Continued research is needed to fully understand the effect of reputation systems on the dynamics of online marketplaces. Cook et al. compiled a book titled "eTrust: Forming Relationships in the Online World: Forming Relationships in the Online World", summarizing dozens of crucial work on the effect of reputation systems on the dynamics of online marketplaces [10]. Broadly there are two methods, lab experiments, and field studies. For example, in chapter 3, Yamagishi et. al reproduced a lemons market in an experimental lab, and had participants to choose a level of quality for their product and the price they wish to sell for with the ability to change their own identities. It was found that the effect of reputation is smaller if sellers can change identities. In chapter 6, Snijders and Weessie studied the auction data from online programmer market and found that employers are much willing to pay a higher price for potential coders with high reputation (the reputation premium).

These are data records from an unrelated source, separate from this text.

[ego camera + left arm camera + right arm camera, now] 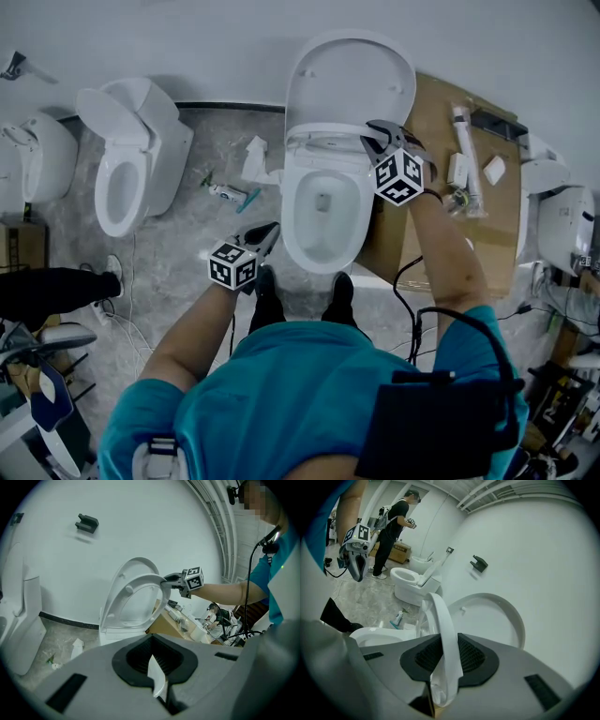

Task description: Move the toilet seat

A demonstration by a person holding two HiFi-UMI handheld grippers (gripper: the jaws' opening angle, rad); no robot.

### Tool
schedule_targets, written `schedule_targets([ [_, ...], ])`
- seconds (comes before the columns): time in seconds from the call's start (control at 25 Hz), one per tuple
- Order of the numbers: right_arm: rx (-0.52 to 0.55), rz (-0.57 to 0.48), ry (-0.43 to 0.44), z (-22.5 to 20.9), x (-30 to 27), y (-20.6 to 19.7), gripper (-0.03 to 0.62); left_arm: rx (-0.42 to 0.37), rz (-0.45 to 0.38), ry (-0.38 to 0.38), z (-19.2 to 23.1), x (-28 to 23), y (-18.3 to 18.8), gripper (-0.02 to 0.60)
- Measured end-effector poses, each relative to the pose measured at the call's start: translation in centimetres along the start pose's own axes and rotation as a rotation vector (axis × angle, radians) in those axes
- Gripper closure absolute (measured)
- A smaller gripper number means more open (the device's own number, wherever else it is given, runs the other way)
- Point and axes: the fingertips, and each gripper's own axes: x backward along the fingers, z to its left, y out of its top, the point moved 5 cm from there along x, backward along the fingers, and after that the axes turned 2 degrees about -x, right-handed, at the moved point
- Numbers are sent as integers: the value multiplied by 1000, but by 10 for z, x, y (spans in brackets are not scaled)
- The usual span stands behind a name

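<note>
While the left gripper (267, 232) hangs low beside the front-left rim of the white ceramic toilet bowl (292, 239), the right gripper (372, 141) does the work. Its jaws are closed part-way onto the right edge of the white plastic oval seat ring (136, 581). The right gripper view shows the thin rim passing edge-on between the two black ribbed pads.

The pinch sits on the side of the ring, away from the hinge. My reading: this gives leverage for swinging it.

Seat position: raised steeply, well clear of the bowl and apart from the white rounded lid (352, 80), which leans upright against the wall. Grip and rear hinge appear to carry it.

Left jaws: slightly apart, with a sliver of white showing in the gap, probably the bowl beyond. I can make out nothing gripped. It is parked off to the side, likely to keep out of the seat's arc.

A flattened brown cardboard sheet (436, 131) lies right of the toilet with loose fittings on it; not involved.

Judgement: seat is mid-swing; direction not determinable.
</note>
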Motion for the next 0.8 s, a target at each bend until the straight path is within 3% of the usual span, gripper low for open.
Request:
schedule_targets([
  [0.8,-40,5,-12,-38,-25,3,488,21,-2,20,14,6,0,578],
])
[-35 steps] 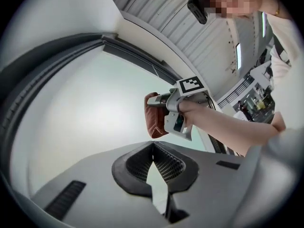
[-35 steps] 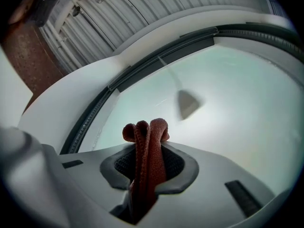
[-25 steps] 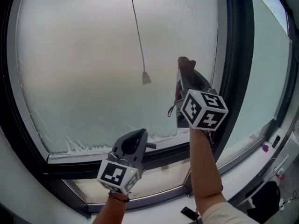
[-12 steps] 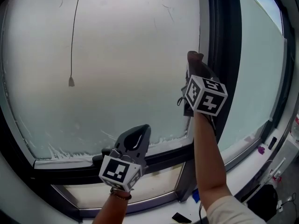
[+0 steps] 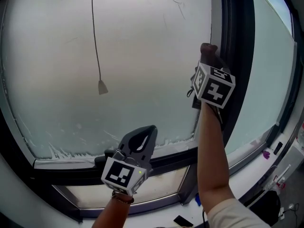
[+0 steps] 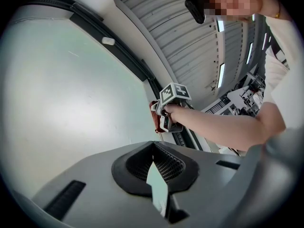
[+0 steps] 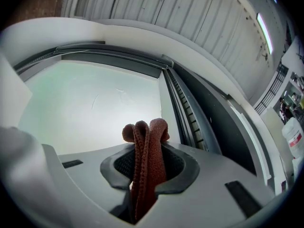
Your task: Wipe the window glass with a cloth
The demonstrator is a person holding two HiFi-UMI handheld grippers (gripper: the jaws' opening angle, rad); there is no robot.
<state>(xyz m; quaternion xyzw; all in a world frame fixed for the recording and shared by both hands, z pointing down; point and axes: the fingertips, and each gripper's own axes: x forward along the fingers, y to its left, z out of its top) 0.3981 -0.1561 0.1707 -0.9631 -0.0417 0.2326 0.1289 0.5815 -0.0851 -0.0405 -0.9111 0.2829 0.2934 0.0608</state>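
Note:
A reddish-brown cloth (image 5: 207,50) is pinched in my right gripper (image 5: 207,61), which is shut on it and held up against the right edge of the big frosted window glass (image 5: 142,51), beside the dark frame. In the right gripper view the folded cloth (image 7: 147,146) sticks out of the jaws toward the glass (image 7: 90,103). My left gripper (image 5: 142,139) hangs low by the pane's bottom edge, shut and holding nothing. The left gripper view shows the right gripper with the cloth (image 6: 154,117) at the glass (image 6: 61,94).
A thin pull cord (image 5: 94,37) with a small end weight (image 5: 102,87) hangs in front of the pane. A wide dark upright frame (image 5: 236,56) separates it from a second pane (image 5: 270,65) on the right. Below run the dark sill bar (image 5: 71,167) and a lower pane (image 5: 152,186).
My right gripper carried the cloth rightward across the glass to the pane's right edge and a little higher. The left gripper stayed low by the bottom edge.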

Finally, Kuwabara found in a 2015 study that recalling one's reputation on eBay made participants behave more trustworthily in the relevant roles (either as a buyer or as a seller) [11], indicating that their might be broader implications of reputation systems on behaviors in day-to-day life that we did not foresee before the reputation systems become so ubiquitous. When someone tweeted that one Uber drivers refused to pick him up as he as a rating lower than 4.7 (out of 5), it suddenly remind us with an uneasy feeling that Black Mirror episode, "Nosedive".

References

1Resnick, Paul and Zeckhauser, Richard, Trust among strangers in Internet transactions: Empirical analysis of eBay's reputation system, The Economics of the Internet and E-commerce, Emerald Group Publishing Limited, 2002.
2Resnick, Paul et al., Reputation systems, ACM, 2000.
3Fradkin, Andrey et al., Bias and reciprocity in online reviews: Evidence from field experiments on airbnb, Proceedings of the Sixteenth ACM Conference on Economics and Computation, 2015.
4Zervas, Georgios and Proserpio, Davide and Byers, John, A first look at online reputation on Airbnb, where every stay is above average, 2015.
5Horton, John and Golden, Joseph, Reputation inflation: Evidence from an online labor market, 2015.
6Pennebaker, James W and Francis, Martha E and Booth, Roger J, Linguistic inquiry and word count: LIWC 2001, 2001.
7Ott, Myle et al., Finding deceptive opinion spam by any stretch of the imagination, Proceedings of the 49th Annual Meeting of the Association for Computational Linguistics: Human Language Technologies-Volume 1, 2011.
8Yao, Yuanshun et al., Automated Crowdturfing Attacks and Defenses in Online Review Systems, 2017.
9Abrahao, Bruno et al., Reputation offsets trust judgments based on social biases among Airbnb users, National Acad Sciences, 2017.
10Cook, Karen S et al., eTrust: Forming Relationships in the Online World: Forming Relationships in the Online World, Russell Sage Foundation, 2009.
11Kuwabara, Ko, Do Reputation Systems Undermine Trust? Divergent Effects of Enforcement Type on Generalized Trust and Trustworthiness1, JSTOR, 2015.